• [AIM OF THE TASK]: The expected output is the complete listing, copied word for word.

• [STORED DATA]:
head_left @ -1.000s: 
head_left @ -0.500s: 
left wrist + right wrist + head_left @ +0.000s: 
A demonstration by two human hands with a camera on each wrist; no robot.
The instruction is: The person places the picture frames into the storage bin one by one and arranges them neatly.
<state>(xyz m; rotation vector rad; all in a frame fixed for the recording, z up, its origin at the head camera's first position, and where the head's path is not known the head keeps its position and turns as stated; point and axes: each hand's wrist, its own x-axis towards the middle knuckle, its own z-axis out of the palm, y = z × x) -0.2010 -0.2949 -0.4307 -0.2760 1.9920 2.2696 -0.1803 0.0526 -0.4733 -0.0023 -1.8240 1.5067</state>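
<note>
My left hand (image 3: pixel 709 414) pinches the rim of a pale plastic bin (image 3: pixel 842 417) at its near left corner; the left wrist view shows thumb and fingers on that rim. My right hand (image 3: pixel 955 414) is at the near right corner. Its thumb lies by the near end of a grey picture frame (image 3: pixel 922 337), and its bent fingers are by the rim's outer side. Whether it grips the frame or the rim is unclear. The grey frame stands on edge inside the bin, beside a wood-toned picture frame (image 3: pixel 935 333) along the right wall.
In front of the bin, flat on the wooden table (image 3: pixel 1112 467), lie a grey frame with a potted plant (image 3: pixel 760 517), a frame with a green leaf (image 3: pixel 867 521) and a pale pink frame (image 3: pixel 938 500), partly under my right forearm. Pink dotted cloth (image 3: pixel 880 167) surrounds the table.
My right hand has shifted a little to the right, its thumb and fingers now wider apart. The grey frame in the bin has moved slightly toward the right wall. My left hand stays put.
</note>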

• [PROBLEM SOLUTION]:
head_left @ -1.000s: 
head_left @ -0.500s: 
left wrist + right wrist + head_left @ +0.000s: 
A demonstration by two human hands with a camera on each wrist; no robot.
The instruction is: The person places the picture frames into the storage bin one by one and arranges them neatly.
<state>(xyz m; rotation vector rad; all in a frame fixed for the recording, z up, its origin at the head camera's first position, and where the head's path is not known the head keeps its position and turns as stated; point and axes: each hand's wrist, its own x-axis towards the middle knuckle, its own z-axis out of the palm, y = z × x) -0.2010 -0.2949 -0.4307 -0.2760 1.9920 2.2696 -0.1803 0.0526 -0.4733 -0.0023 -1.8240 1.5067</state>
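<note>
My left hand (image 3: pixel 709 414) pinches the rim of a pale plastic bin (image 3: pixel 842 417) at its near left corner; the left wrist view shows thumb and fingers on that rim. My right hand (image 3: pixel 955 414) is at the near right corner. Its thumb lies by the near end of a grey picture frame (image 3: pixel 922 337), and its bent fingers are by the rim's outer side. Whether it grips the frame or the rim is unclear. The grey frame stands on edge inside the bin, beside a wood-toned picture frame (image 3: pixel 935 333) along the right wall.
In front of the bin, flat on the wooden table (image 3: pixel 1112 467), lie a grey frame with a potted plant (image 3: pixel 760 517), a frame with a green leaf (image 3: pixel 867 521) and a pale pink frame (image 3: pixel 938 500), partly under my right forearm. Pink dotted cloth (image 3: pixel 880 167) surrounds the table.
My right hand has shifted a little to the right, its thumb and fingers now wider apart. The grey frame in the bin has moved slightly toward the right wall. My left hand stays put.
</note>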

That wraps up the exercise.